» Task details
Starting with the line that contains "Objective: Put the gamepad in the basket" and stopping after the line that contains "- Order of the", copy the entries below exactly. Include nothing else.

>>>>>

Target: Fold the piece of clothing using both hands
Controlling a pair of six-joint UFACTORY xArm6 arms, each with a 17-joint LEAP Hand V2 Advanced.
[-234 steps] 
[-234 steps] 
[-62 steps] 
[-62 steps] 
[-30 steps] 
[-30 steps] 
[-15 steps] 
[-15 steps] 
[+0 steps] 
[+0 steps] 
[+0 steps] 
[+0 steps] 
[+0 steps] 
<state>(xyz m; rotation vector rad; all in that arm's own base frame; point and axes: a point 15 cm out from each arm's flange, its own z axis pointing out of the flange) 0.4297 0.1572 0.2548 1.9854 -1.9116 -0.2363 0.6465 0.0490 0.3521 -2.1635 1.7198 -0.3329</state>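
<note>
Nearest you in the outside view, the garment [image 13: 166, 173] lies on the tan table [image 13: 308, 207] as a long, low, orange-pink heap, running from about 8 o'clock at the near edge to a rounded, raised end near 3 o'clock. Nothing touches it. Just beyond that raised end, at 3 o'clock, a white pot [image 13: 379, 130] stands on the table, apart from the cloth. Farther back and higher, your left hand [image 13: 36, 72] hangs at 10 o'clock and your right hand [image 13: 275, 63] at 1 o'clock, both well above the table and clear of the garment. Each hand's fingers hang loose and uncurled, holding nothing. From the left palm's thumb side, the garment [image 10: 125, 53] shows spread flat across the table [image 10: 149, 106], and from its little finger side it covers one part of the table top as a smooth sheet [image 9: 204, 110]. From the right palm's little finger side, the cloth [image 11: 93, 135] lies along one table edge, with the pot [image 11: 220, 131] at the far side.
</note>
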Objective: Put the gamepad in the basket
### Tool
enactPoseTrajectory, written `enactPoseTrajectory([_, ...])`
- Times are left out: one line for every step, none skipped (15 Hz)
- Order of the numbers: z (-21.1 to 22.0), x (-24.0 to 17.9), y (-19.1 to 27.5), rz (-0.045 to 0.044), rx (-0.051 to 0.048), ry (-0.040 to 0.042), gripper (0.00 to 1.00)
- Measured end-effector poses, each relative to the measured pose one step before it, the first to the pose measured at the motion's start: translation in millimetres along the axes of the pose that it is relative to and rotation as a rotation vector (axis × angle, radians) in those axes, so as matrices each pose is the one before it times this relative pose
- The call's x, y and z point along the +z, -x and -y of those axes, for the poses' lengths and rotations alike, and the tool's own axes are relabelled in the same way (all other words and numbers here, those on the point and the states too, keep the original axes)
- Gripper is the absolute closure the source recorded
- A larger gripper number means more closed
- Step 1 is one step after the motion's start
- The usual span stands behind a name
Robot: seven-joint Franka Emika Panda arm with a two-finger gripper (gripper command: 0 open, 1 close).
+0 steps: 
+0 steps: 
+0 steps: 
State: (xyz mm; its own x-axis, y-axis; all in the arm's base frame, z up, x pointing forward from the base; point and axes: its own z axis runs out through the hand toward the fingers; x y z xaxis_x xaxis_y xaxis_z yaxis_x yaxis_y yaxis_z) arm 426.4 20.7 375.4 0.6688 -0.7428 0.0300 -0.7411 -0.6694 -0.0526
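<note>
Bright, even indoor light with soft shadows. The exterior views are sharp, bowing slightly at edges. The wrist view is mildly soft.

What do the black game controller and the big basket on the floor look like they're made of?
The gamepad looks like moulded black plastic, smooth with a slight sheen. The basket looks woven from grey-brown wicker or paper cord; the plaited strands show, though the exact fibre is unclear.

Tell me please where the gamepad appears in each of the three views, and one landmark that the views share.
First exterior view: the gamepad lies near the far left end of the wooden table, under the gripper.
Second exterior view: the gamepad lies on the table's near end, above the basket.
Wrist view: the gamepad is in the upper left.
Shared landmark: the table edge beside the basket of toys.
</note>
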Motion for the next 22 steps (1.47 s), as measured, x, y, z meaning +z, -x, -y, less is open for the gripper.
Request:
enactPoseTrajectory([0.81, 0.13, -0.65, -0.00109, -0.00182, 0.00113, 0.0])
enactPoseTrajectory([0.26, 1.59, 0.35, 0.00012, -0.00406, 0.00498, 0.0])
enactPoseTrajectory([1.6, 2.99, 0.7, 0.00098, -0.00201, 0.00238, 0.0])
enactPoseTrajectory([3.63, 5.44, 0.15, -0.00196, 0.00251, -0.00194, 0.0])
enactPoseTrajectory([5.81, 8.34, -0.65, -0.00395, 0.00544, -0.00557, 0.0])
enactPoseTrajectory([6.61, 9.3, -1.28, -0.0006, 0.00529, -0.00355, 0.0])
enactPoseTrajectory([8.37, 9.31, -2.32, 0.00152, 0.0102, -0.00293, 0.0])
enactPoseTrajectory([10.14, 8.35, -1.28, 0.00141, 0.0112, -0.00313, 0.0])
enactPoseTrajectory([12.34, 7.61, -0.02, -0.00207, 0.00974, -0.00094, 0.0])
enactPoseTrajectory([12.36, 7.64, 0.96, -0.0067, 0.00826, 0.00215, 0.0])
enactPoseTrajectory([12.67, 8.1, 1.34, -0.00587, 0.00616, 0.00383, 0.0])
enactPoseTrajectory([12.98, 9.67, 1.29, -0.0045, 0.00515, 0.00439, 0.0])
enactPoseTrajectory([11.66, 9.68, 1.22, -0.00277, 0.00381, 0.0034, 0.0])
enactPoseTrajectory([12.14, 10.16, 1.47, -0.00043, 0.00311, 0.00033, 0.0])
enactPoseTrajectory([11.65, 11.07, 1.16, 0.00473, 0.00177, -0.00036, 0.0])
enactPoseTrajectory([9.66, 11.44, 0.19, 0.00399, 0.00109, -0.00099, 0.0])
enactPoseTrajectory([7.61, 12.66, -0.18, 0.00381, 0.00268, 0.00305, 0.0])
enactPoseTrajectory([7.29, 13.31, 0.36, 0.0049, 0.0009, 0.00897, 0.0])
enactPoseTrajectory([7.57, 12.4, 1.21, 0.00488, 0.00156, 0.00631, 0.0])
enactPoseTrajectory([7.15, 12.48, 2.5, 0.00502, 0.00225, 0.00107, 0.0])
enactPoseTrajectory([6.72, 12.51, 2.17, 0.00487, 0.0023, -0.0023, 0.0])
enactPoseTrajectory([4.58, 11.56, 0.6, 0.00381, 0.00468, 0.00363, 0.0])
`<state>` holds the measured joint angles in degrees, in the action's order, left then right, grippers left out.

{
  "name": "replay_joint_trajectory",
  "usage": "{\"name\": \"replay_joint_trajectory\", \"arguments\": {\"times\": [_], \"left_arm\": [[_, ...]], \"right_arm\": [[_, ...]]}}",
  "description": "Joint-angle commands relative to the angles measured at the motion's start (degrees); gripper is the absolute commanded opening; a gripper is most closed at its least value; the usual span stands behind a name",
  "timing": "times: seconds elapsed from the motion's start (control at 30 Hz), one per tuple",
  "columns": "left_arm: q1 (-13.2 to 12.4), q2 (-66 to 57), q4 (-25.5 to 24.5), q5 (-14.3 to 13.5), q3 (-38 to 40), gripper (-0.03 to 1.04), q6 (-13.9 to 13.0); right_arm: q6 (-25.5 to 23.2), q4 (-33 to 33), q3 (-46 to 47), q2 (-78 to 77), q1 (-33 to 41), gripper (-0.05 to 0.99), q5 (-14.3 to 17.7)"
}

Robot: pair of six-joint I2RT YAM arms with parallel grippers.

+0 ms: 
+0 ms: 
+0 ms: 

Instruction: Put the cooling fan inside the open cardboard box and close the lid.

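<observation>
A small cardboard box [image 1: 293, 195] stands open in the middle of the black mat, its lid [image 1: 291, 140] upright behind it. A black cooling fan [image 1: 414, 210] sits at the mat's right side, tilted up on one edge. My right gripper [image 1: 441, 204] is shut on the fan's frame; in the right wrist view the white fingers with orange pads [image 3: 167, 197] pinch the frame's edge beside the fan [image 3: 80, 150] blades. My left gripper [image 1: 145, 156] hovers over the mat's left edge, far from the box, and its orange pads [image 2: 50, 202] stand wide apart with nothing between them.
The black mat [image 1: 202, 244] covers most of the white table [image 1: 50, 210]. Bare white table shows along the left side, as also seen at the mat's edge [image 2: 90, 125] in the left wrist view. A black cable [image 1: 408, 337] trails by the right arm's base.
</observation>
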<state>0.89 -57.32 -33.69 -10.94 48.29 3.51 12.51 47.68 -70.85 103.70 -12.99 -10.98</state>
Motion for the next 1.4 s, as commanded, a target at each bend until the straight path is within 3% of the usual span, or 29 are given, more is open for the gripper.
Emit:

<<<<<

» Response to the task
Objective: Put the gamepad in the basket
### Tool
enactPoseTrajectory, written `enactPoseTrajectory([_, ...])`
- Times are left out: one line for every step, none skipped (15 Hz)
- Order of the numbers: z (-21.1 to 22.0), x (-24.0 to 17.9), y (-19.1 to 27.5), rz (-0.045 to 0.044), rx (-0.051 to 0.048), ry (-0.040 to 0.042), gripper (0.00 to 1.00)

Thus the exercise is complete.